Evaluation System Documentation
December 22, 2025 · View on GitHub
The evaluation module provides a pytest-based framework for testing agent submissions. It executes pytest tests against submission code, categorizes results by type, and generates structured reports.
30-Second Overview
Tests are standard pytest files in problems/{problem}/tests/. The PytestRunner executes them via uvx (for isolation), parses results, and categorizes tests using pytest markers:
- Unmarked tests in current checkpoint = CORE (must pass)
@pytest.mark.functionality= FUNCTIONALITY (nice-to-have)@pytest.mark.error= ERROR (edge cases)- Tests from prior checkpoints = REGRESSION (prevent breakage)
Documentation Guide
Getting Started
- New to the evaluation system? Start with Architecture Overview
- Need to configure a problem? See Configuration Guide
Implementation
- Understanding results? See Reporting Guide
- Debugging failures? Try Troubleshooting Guide
Core Concepts at a Glance
| Concept | Description |
|---|---|
| Problem | Top-level benchmark containing checkpoints and test files |
| Checkpoint | A milestone with associated pytest tests |
| PytestRunner | Orchestrates pytest execution via uvx |
| TestResult | Individual test outcome with categorization |
| CorrectnessResults | Aggregated results for a checkpoint |
| GroupType | Test category: CORE, FUNCTIONALITY, REGRESSION, ERROR |
| PassPolicy | Criteria for checkpoint success (e.g., "core-cases") |
| Marker | Pytest decorator for test categorization |
Test File Structure
problems/{problem}/
├── config.yaml # Problem configuration
└── tests/
├── conftest.py # Shared fixtures (entrypoint, checkpoint)
├── test_checkpoint_1.py # Tests for checkpoint 1
├── test_checkpoint_2.py # Tests for checkpoint 2
├── data/ # Test case data (YAML/JSON)
└── assets/ # Static test files
Common Workflows
Evaluating a Submission
from slop_code.evaluation import run_checkpoint_pytest
from slop_code.evaluation import ProblemConfig
from slop_code.execution import EnvironmentSpec
problem = ProblemConfig.from_yaml(Path("problems/file_backup"))
checkpoint = problem.checkpoints["checkpoint_1"]
env = EnvironmentSpec.from_yaml(Path("configs/environments/docker-python3.12-uv.yaml"))

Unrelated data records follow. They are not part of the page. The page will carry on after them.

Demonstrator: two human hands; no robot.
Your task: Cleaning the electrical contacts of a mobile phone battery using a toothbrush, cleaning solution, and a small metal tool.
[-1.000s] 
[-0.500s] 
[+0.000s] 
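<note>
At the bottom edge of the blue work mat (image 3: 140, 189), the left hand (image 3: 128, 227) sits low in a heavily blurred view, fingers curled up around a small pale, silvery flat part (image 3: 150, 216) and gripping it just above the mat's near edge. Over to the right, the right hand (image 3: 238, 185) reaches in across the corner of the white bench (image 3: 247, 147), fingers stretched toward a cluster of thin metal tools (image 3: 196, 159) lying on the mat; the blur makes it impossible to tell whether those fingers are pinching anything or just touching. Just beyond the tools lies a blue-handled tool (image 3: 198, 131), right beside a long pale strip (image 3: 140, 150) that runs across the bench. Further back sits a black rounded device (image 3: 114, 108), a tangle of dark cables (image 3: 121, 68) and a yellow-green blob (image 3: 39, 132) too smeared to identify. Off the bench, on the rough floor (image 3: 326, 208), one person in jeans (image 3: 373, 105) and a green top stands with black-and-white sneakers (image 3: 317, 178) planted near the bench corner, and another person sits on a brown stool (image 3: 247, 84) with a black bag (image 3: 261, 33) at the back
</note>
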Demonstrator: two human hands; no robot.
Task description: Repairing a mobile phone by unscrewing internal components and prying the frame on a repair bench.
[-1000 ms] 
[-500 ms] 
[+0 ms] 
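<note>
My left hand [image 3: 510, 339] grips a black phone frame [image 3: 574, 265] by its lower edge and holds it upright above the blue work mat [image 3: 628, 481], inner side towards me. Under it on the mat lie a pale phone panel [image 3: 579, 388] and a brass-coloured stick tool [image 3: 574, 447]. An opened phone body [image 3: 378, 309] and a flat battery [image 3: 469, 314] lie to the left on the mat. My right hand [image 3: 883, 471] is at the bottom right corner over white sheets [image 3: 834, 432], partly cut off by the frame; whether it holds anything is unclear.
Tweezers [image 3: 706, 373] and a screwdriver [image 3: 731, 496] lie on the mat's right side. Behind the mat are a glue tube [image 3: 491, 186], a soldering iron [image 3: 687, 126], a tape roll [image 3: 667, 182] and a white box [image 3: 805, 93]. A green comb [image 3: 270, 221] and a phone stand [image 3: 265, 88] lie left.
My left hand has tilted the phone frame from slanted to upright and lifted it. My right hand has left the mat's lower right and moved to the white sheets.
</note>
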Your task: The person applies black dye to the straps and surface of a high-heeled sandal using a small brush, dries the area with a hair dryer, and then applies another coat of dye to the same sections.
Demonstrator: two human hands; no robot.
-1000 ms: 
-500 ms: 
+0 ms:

results = run_checkpoint_pytest(
submission_path=Path("outputs/submission/checkpoint_1"),
problem=problem,
checkpoint=checkpoint,
env_spec=env,
)
print(f"Passed: {results.passes_policy('core-cases')}")
Checking Results
# Check if all CORE tests passed
if results.passes_policy("core-cases"):
print("Checkpoint passed!")
# Inspect individual test results
for test in results.tests:
print(f"{test.id}: {test.status} ({test.group_type})")
# Get counts by group type
print(f"Core: {results.pass_counts.get(GroupType.CORE, 0)}/{results.total_counts.get(GroupType.CORE, 0)}")
Key Exports
from slop_code.evaluation import (
run_checkpoint_pytest, # Main entry point
ProblemConfig, # Problem configuration
CheckpointConfig, # Checkpoint configuration
GroupType, # CORE, FUNCTIONALITY, REGRESSION, ERROR
PassPolicy, # Pass criteria enum
CorrectnessResults, # Aggregated results
TestResult, # Individual test result
)
Additional Resources
- Code Location:
src/slop_code/evaluation/ - Example Problem:
problems/file_backup/(good reference for test structure) - Main Entry Point:
slop_code.evaluation.pytest_runner.run_checkpoint_pytest()
Version History
- v2.0 (2025-12-22): Complete overhaul for pytest-based evaluation system
- v1.4 (2025-12-10): Previous Adapter/Loader/Verifier system (deprecated)